_Task requirements:_ Go through the data from its first line and retype each line, stopping once the line containing "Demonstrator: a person" has been retyped.

[[ Available records, beginning ]]

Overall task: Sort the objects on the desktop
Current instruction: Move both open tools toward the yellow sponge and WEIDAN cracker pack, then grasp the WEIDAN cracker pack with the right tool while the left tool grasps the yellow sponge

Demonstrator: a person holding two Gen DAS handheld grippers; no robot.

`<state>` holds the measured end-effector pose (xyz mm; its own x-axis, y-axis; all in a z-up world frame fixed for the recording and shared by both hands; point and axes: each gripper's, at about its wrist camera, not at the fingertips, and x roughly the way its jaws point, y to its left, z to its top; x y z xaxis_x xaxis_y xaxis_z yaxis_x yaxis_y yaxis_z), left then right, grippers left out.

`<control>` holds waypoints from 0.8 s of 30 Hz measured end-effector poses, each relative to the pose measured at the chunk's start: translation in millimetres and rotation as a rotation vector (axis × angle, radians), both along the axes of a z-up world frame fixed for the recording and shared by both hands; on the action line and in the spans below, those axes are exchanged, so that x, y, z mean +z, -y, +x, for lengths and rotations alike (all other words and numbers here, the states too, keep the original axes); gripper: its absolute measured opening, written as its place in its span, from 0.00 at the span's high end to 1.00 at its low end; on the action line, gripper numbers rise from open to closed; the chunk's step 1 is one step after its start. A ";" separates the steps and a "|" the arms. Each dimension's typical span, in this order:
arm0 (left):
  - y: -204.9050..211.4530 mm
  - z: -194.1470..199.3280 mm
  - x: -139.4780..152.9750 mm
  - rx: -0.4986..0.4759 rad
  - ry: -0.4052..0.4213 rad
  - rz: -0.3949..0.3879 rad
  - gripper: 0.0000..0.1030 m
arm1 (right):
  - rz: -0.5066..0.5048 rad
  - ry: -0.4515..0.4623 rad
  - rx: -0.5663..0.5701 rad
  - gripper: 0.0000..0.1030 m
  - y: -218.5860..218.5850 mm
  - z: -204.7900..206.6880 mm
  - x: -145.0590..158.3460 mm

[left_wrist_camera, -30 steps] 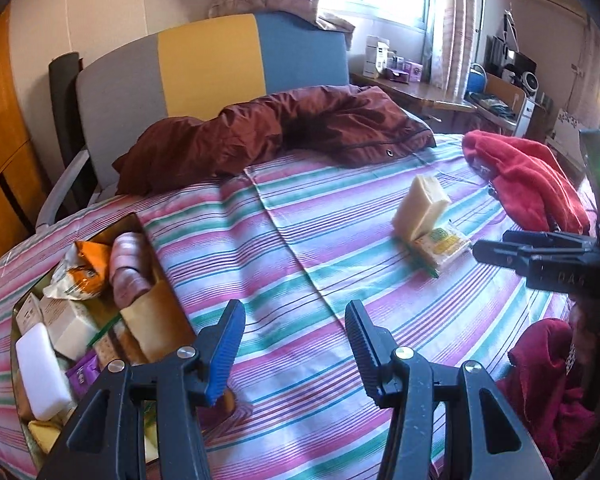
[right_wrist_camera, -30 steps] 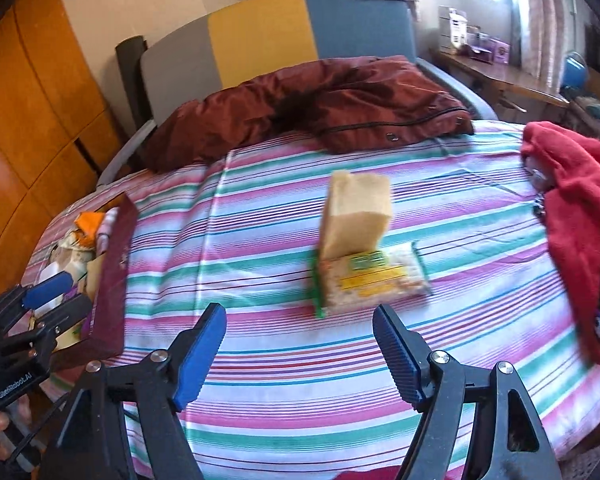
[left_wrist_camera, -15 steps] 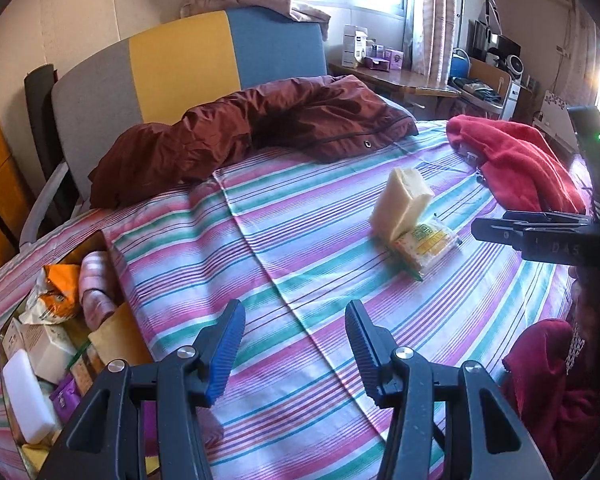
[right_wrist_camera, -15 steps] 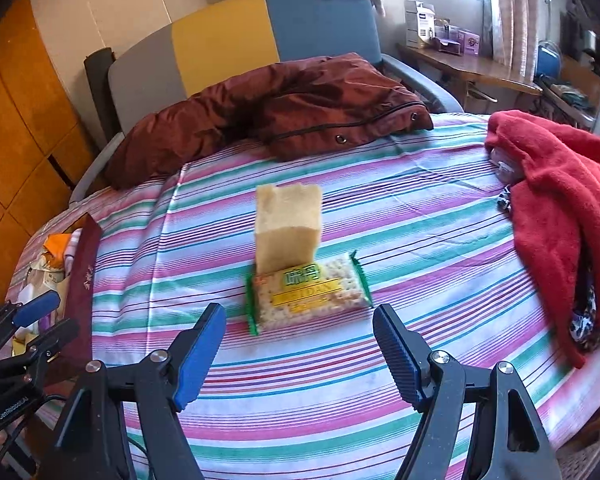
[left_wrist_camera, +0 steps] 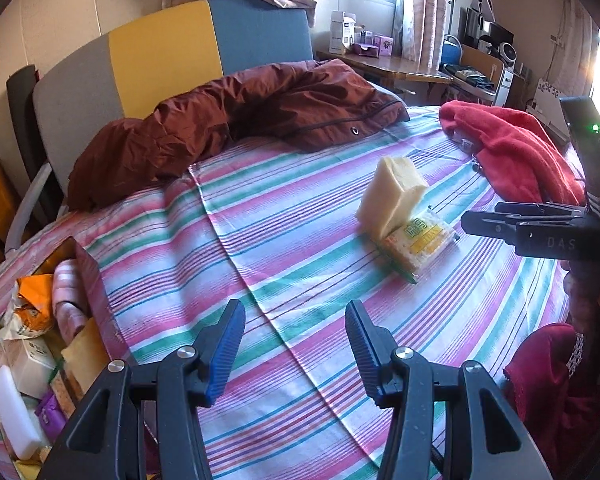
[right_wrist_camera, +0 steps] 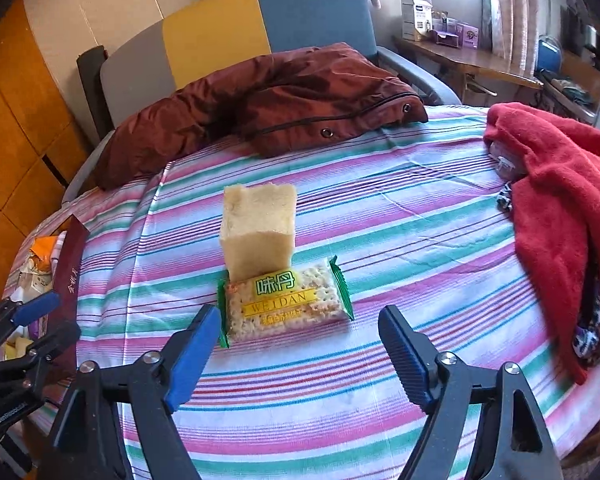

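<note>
Crackers [right_wrist_camera: 286,303] in a clear pack w/ green ends and a yellow label are seen flat on the striped cloth [right_wrist_camera: 400,232], near the middle of the table. A pale yellow sponge block [right_wrist_camera: 257,229] is stood up at the far edge of the pack, touching it and partly resting on it. In the left wrist view the same block [left_wrist_camera: 392,196] is seen tilted over the pack [left_wrist_camera: 420,242].

The right gripper [right_wrist_camera: 300,340] is held wide, nothing between its blue pads. It is kept just on the near side of the cracker pack, w/ the left pad tip [right_wrist_camera: 192,350] just beside the pack's green end; whether it touches cannot be told. In the left wrist view the right gripper [left_wrist_camera: 520,226] is seen from the side, at the right edge, near the pack.

The left gripper [left_wrist_camera: 296,354] is also held wide and holds nothing. It is kept above bare cloth, well apart from the pack. In the right wrist view it [right_wrist_camera: 40,320] is seen at the left edge, beside the box.

A dark red box [left_wrist_camera: 94,280] is set at the left edge of the table, filled w/ small things: an orange packet [left_wrist_camera: 34,304], a pink striped roll [left_wrist_camera: 66,300], a white bar [left_wrist_camera: 10,408].

A brown jacket [right_wrist_camera: 268,100] is laid at the far side, and a red fleece [right_wrist_camera: 560,208] on the right.
</note>
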<state>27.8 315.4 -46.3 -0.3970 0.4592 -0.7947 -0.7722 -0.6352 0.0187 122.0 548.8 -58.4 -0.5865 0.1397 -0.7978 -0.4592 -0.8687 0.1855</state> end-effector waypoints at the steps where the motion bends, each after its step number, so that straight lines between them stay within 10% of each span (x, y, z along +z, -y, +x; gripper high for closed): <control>1: -0.7 -0.7 -0.9 0.000 0.004 0.000 0.49 | -0.003 -0.001 0.002 0.20 -1.2 -0.5 -1.4; 11: -6.7 -7.9 -11.1 -0.001 0.059 -0.002 0.49 | -0.044 0.066 0.043 0.16 -5.7 -16.4 -24.0; 18: -6.2 -15.4 -15.6 0.008 0.070 -0.004 0.49 | -0.332 0.063 0.063 0.16 -12.4 -26.8 -44.3; 24: -1.6 -20.7 -18.3 0.021 0.080 0.002 0.49 | -0.302 0.120 -0.019 0.22 -18.7 -50.1 -59.2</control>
<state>7.1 316.9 -64.7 -0.3414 0.4532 -0.8235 -0.7578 -0.6510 -0.0440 71.9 567.6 -117.6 -0.4854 -0.1040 -0.8681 -0.5086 -0.7740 0.3771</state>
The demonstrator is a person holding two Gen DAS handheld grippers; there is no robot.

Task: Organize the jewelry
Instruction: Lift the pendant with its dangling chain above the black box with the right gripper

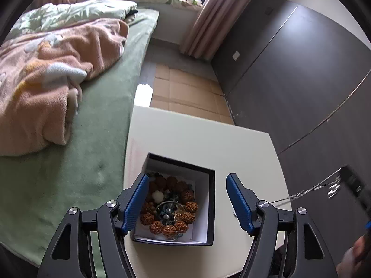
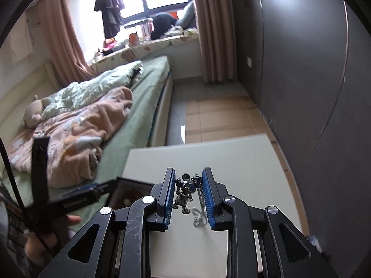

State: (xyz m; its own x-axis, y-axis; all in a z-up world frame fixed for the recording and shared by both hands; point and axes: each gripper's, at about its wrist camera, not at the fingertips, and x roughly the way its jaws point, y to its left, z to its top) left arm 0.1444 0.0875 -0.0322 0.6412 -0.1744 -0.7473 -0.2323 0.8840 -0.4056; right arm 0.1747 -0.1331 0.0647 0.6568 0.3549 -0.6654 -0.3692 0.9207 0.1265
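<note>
Right wrist view: a silver mouse-figure pendant (image 2: pixel 184 193) with its chain (image 2: pixel 201 197) hangs between the right gripper (image 2: pixel 188 193) and its blue pads, the jaws narrowed and pinching the chain above the pale worktop (image 2: pixel 231 157). Left wrist view shows the black jewelry box (image 1: pixel 209 206), white inside, sitting open on the worktop and holding brown beaded bracelets (image 1: pixel 171 208); the left gripper (image 1: pixel 187 199) hovers over it, jaws spread and empty. White lettering on the left gripper's body is too blurred to read. A green bed (image 1: pixel 92 139) with a pink blanket (image 1: pixel 58 81) lies beside
</note>
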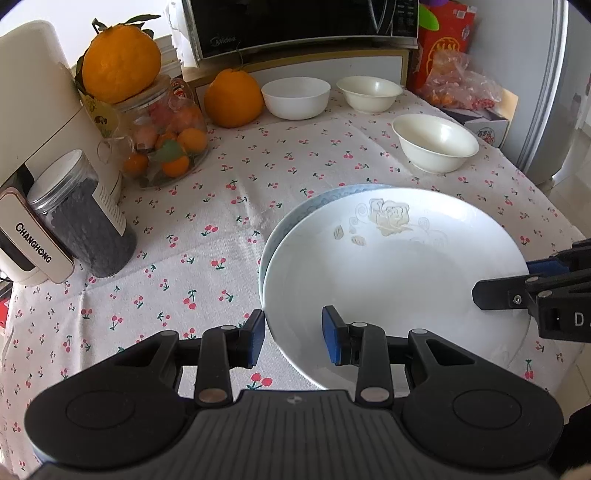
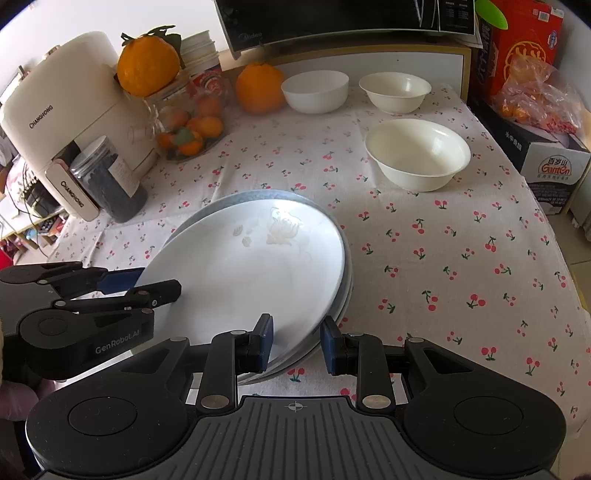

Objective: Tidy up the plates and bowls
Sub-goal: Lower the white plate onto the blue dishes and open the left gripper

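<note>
A white plate with a pale rose print (image 1: 391, 273) lies on top of a stack of plates on the cherry-print tablecloth; a blue-rimmed plate (image 1: 314, 201) shows beneath it. The stack also shows in the right wrist view (image 2: 251, 269). My left gripper (image 1: 293, 338) is open, its jaws straddling the top plate's near-left rim. My right gripper (image 2: 297, 341) is open, its jaws straddling the stack's near-right rim. Three bowls stand behind: a white bowl (image 1: 295, 96), a cream bowl (image 1: 369, 93), and a larger cream bowl (image 1: 436, 142).
At the left stand a cream Changhong appliance (image 1: 37, 122), a jar of dark contents (image 1: 83, 218) and a glass jar of fruit (image 1: 166, 144) topped by an orange (image 1: 120, 62). Another orange (image 1: 232, 98) and a microwave (image 1: 303, 26) are behind. Boxes and bags (image 2: 532, 92) line the right edge.
</note>
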Action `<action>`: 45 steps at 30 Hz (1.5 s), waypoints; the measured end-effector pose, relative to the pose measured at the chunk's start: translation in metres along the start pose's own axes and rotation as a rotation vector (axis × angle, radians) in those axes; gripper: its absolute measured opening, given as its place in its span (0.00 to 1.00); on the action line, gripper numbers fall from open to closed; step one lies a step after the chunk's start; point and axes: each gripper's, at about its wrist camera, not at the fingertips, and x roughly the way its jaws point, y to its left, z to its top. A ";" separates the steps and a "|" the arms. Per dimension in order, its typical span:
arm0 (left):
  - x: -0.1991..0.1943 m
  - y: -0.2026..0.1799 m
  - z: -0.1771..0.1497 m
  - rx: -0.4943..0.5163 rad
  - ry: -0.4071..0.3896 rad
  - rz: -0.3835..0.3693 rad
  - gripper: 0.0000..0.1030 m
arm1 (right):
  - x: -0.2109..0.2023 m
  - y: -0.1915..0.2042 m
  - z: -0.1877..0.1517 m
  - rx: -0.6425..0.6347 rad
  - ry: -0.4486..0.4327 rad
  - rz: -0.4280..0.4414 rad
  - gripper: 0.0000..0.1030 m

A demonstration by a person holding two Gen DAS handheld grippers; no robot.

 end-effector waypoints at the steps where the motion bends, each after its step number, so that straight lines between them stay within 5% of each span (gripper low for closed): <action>1: 0.000 0.000 0.000 0.004 0.002 0.001 0.30 | 0.000 0.000 0.000 -0.006 0.000 -0.001 0.27; 13: 0.002 -0.001 0.000 0.009 0.013 0.004 0.30 | 0.004 0.004 0.004 -0.067 0.007 -0.012 0.27; 32: 0.004 0.005 0.001 -0.025 0.040 -0.028 0.30 | 0.008 -0.010 0.014 0.009 0.087 0.024 0.29; 45: -0.003 0.015 0.013 -0.145 0.012 -0.084 0.68 | -0.006 -0.023 0.029 0.071 0.054 0.089 0.68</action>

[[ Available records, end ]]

_Reply:_
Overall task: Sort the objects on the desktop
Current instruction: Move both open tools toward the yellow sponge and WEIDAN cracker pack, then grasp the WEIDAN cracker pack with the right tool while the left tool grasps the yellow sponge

Demonstrator: a person holding two Gen DAS handheld grippers; no robot.

There is nothing further to this exercise.